= Exercise =
When a line in the listing contains the string "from", pick it out and copy it.

-- Data provided follows --

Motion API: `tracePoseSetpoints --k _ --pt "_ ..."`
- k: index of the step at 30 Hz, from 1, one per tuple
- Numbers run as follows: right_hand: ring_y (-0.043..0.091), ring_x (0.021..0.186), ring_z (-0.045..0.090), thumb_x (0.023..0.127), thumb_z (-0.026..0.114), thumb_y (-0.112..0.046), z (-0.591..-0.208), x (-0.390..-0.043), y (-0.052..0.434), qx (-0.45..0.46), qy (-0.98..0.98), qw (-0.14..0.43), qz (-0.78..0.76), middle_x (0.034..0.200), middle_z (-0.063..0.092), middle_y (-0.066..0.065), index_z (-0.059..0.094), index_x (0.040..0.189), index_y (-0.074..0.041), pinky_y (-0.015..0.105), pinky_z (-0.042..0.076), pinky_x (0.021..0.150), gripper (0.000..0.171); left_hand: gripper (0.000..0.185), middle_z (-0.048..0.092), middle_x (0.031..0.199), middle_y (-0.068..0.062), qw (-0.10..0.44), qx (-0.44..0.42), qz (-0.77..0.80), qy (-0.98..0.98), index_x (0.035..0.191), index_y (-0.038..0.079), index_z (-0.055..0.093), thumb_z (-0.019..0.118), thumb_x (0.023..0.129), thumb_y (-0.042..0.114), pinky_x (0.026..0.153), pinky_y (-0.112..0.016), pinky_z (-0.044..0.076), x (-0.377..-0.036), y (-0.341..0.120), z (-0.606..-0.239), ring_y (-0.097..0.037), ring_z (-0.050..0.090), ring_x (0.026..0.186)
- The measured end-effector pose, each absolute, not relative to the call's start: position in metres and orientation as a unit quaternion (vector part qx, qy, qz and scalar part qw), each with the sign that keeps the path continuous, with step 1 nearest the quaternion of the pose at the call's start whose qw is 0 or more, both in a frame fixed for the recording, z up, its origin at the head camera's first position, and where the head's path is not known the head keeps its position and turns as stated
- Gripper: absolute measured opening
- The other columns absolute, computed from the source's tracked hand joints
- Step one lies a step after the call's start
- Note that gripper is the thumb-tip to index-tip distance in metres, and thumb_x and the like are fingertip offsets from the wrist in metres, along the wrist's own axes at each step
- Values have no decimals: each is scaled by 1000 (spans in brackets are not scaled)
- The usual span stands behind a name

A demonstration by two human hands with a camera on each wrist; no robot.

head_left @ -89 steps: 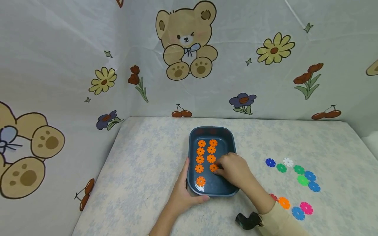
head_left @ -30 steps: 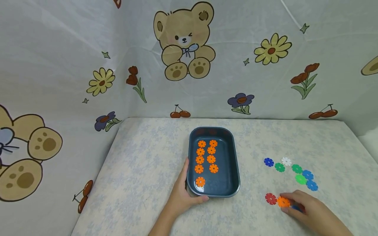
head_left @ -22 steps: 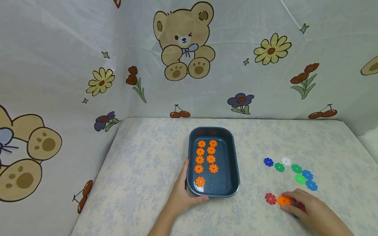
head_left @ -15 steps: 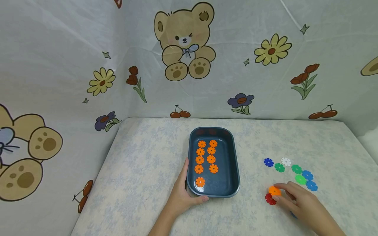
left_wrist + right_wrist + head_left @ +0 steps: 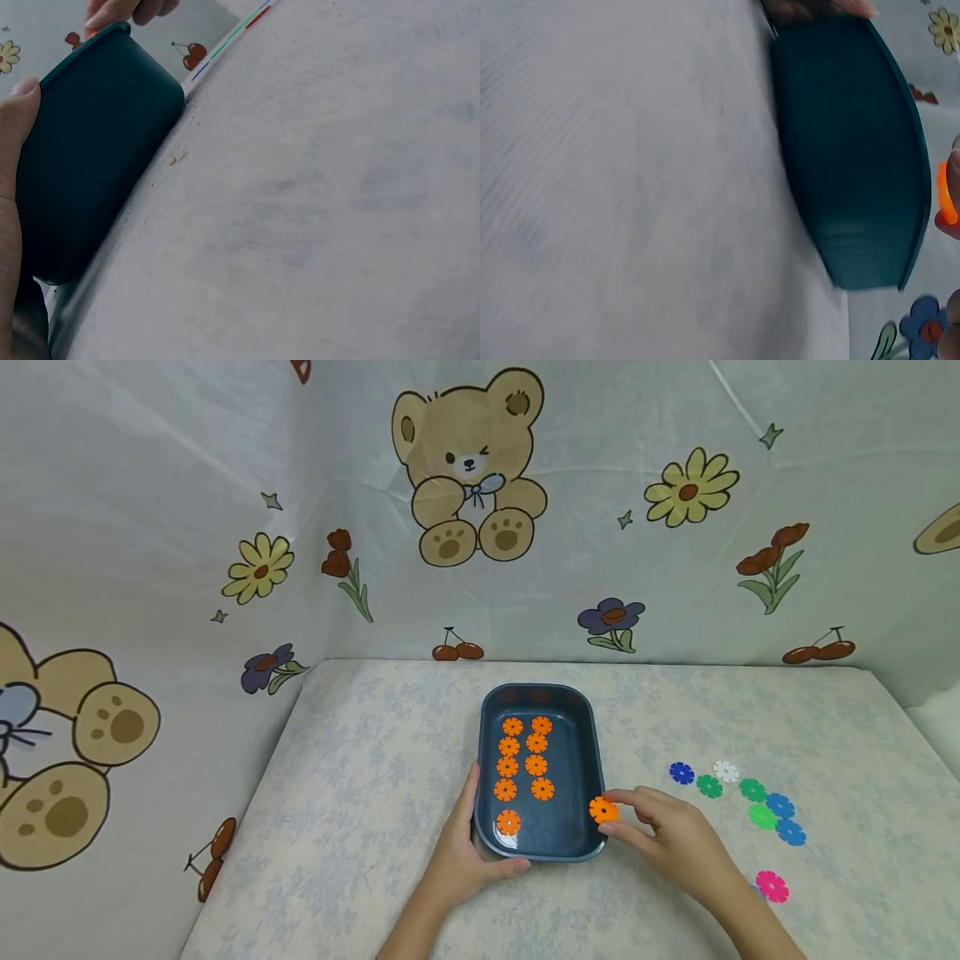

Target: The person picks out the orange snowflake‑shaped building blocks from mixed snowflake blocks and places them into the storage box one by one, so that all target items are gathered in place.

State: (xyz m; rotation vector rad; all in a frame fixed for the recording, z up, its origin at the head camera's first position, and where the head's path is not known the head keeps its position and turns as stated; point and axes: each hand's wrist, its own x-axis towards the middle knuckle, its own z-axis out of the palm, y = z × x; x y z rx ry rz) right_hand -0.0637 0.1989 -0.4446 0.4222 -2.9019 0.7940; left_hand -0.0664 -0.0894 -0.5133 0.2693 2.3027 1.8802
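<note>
A dark blue tray (image 5: 597, 752) stands mid-table with several orange flower-shaped discs (image 5: 507, 767) laid in two columns inside. My left hand (image 5: 468, 847) grips the tray's near left corner, thumb along the left wall. In the left wrist view the thumb (image 5: 13, 157) lies against the tray wall (image 5: 97, 150). My right hand (image 5: 630, 818) pinches one orange disc (image 5: 602, 810) just at the tray's right rim. The right wrist view shows that disc (image 5: 946, 193) at the far right edge, past the tray wall (image 5: 847, 150).
Loose discs lie on the table to the right: blue (image 5: 681, 772), white (image 5: 726, 770), green (image 5: 708, 787), several more blue and green (image 5: 762, 817), and a pink one (image 5: 772, 887) near the front. Printed cloth walls close off the back and left.
My right hand left the tray, picked an orange disc off the table at the right, and carried it left to the tray's right rim. The left hand stayed on the tray.
</note>
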Motion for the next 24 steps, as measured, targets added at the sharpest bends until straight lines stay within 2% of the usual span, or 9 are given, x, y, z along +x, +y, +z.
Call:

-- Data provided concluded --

= Result =
- k: index of the step at 30 Hz, from 1, one per tuple
- The other columns absolute, computed from the source's tracked hand joints
- Note that gripper is the thumb-tip to index-tip distance in metres, and thumb_x and the like are fingertip offsets from the wrist in metres, along the wrist's own axes at each step
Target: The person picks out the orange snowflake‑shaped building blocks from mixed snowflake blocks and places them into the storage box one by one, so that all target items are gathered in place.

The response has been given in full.